Researchers have tested many strategies to increase physical activity. But these studies tend to be small, says the article, written by Sharon Reynolds. Variation in populations, locations, and other factors also makes it hard to compare results. And what works in one setting may not work in another.

To overcome these limitations,  Reynolds writes, researchers led by Drs. Katherine Milkman and Angela Duckworth from the University of Pennsylvania tested dozens of different ways to boost exercise using a novel approach they developed called a megastudy. The research team included 30 scientists from 15 universities. They enrolled more than 60,000 members—with an average age of about 40—of 24 Hour Fitness gyms, a national fitness chain. Members are required to check in electronically before using the gym, allowing researchers to track how often people exercised before, during, and after the study.

The researchers created 53 different 4-week programs designed to encourage exercise. All programs included planning when workouts would occur, text message reminders before planned workouts, and micro-rewards—points redeemable for small credits on Amazon. Additional strategies and incentives were then stacked on top of these three elements.

Because of the study’s size, the article says, each intervention could be tested in hundreds to thousands of people. The researchers compared the interventions against the baseline program for their ability to boost the number of gym visits during four weeks of intervention and for ten weeks afterward. An additional control group received no intervention except for an Amazon credit when they enrolled in the study equal to the expected earnings in most programs ($1.08).

The study was funded in part by NIH’s National Institute on Aging (NIA). Results were published on December 8, 2021, in Nature.

Overall, the study found, 45% of the interventions boosted the number of weekly gym visits during the four-week study period compared with the control group. These increased exercise from around 9% to 27%.

Five of the interventions stood out for being especially effective. One provided higher overall rewards for workouts. Two provided bonus rewards for returning to the gym after a missed workout. One let participants choose whether they wanted their rewards framed as losses or gains (that is, losing or earning reward points). And another sent text messages informing participants that most Americans exercise, and that this fraction is growing.

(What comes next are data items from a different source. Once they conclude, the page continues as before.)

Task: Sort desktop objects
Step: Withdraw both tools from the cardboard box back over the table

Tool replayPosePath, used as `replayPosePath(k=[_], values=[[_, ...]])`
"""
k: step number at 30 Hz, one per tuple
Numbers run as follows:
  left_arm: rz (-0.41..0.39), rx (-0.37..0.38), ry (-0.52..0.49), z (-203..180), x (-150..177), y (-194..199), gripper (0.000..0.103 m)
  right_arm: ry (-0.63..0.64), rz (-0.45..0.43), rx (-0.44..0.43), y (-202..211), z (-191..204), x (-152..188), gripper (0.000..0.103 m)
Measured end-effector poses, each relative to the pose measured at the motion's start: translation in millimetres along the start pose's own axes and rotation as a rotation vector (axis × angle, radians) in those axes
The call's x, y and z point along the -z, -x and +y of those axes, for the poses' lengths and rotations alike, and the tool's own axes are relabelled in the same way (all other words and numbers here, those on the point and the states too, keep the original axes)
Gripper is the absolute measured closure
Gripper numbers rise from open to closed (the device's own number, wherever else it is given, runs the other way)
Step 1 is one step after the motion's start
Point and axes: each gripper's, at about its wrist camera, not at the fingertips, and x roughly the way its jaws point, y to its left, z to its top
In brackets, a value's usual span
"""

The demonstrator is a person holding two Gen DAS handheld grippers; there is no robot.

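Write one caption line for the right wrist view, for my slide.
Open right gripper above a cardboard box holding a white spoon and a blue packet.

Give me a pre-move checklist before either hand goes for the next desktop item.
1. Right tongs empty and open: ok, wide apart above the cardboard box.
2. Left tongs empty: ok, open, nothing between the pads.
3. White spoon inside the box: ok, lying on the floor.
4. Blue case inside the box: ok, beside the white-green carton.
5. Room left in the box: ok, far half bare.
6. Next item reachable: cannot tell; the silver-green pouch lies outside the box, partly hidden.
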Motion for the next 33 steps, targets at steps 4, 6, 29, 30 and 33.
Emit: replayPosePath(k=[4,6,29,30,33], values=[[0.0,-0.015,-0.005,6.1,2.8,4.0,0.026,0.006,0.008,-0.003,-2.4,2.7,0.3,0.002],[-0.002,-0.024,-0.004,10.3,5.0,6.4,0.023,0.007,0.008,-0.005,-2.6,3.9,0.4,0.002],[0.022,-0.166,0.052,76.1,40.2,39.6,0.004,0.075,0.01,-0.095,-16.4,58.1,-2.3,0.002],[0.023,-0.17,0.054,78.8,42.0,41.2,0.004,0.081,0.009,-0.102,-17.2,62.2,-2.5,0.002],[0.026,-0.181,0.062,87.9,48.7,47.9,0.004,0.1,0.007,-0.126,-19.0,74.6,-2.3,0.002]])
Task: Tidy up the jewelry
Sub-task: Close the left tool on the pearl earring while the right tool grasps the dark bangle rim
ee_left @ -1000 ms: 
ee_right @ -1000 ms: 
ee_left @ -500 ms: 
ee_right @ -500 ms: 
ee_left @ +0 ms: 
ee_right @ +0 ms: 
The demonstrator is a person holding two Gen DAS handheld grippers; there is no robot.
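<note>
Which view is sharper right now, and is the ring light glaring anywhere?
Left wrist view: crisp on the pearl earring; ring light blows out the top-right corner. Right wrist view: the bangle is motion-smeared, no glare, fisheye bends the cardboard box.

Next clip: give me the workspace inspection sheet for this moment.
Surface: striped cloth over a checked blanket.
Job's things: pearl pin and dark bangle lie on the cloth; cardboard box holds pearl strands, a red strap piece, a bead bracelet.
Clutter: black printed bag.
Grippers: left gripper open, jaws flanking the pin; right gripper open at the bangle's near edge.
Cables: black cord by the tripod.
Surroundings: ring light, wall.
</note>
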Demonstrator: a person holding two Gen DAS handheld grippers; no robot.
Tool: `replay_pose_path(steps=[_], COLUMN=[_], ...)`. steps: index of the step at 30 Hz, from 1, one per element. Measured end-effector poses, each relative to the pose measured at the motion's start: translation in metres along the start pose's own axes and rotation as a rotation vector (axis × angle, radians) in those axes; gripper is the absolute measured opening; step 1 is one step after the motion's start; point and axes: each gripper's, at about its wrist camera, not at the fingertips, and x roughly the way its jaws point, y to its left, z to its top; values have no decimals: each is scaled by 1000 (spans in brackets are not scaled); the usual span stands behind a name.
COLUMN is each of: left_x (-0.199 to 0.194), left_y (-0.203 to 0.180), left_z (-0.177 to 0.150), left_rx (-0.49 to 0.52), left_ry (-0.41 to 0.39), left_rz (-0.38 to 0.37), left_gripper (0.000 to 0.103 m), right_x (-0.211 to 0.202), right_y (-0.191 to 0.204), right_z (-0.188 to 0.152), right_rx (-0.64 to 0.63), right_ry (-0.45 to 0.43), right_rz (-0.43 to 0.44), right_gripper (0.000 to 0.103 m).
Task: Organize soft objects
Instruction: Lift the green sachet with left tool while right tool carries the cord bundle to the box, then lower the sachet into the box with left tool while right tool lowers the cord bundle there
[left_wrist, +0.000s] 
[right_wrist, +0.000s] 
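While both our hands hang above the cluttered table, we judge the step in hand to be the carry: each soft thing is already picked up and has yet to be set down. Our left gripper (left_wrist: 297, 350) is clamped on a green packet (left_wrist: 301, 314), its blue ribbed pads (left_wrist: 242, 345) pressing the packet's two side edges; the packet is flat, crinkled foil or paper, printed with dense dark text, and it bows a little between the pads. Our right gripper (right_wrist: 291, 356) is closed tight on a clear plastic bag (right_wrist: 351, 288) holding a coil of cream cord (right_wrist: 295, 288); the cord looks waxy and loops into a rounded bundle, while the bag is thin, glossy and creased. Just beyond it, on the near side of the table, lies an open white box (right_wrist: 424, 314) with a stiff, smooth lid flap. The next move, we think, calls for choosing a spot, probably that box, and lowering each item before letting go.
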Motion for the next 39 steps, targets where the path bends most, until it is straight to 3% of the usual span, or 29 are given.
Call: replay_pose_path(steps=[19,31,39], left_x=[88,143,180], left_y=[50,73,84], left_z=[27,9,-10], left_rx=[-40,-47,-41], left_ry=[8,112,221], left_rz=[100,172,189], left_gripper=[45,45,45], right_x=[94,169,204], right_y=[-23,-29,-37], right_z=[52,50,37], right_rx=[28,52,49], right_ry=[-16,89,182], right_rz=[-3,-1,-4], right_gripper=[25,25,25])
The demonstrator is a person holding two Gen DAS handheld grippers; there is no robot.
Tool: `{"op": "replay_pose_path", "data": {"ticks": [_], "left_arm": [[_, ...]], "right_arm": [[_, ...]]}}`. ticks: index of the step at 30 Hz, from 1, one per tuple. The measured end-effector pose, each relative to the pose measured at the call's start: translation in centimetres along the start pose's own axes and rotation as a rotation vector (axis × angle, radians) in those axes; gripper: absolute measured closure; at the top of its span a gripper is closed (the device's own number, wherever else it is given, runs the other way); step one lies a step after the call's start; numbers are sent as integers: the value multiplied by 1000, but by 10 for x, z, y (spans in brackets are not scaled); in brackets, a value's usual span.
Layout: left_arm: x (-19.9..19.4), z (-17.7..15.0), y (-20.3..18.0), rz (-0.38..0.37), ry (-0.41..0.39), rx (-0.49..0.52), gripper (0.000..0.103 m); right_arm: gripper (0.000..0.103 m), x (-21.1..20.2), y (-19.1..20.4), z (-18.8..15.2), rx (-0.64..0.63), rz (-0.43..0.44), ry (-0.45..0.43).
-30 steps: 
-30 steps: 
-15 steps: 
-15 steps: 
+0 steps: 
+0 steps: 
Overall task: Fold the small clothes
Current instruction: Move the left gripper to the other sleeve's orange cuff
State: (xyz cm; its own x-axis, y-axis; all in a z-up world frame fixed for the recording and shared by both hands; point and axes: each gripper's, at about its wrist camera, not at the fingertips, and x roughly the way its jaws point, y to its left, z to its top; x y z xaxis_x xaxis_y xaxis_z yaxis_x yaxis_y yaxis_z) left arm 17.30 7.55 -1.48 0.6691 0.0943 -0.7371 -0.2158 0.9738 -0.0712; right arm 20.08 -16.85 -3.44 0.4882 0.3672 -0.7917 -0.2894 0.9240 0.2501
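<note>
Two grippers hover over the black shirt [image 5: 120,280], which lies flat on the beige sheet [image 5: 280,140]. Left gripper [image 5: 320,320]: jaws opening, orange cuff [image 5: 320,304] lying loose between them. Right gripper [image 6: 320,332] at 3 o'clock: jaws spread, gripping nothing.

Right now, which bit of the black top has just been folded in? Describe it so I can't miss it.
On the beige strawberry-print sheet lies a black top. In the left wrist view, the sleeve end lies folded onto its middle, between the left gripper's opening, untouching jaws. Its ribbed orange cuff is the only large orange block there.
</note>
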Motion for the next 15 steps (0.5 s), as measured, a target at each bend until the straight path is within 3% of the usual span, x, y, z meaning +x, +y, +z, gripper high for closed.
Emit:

To explore the value of the megastudy approach, the researchers surveyed more than 300 experts in the field about which programs they thought would most effectively boost exercise, the article says. Those predictions did not match up with the interventions that resulted in the most gym visits.

“These results show how difficult it is to predict which interventions to increase exercise will work,” says Duckworth.

“They also highlight the value of megastudies,” Milkman adds, “which allow researchers to test many different approaches to changing behavior at once in order to determine what interventions are most effective.”

Negative results from small studies often get little to no attention. Megastudies have the additional advantage of being able to rule out, all at once, many interventions that don’t work. They’re now being used to test other public health interventions, such as encouraging vaccination.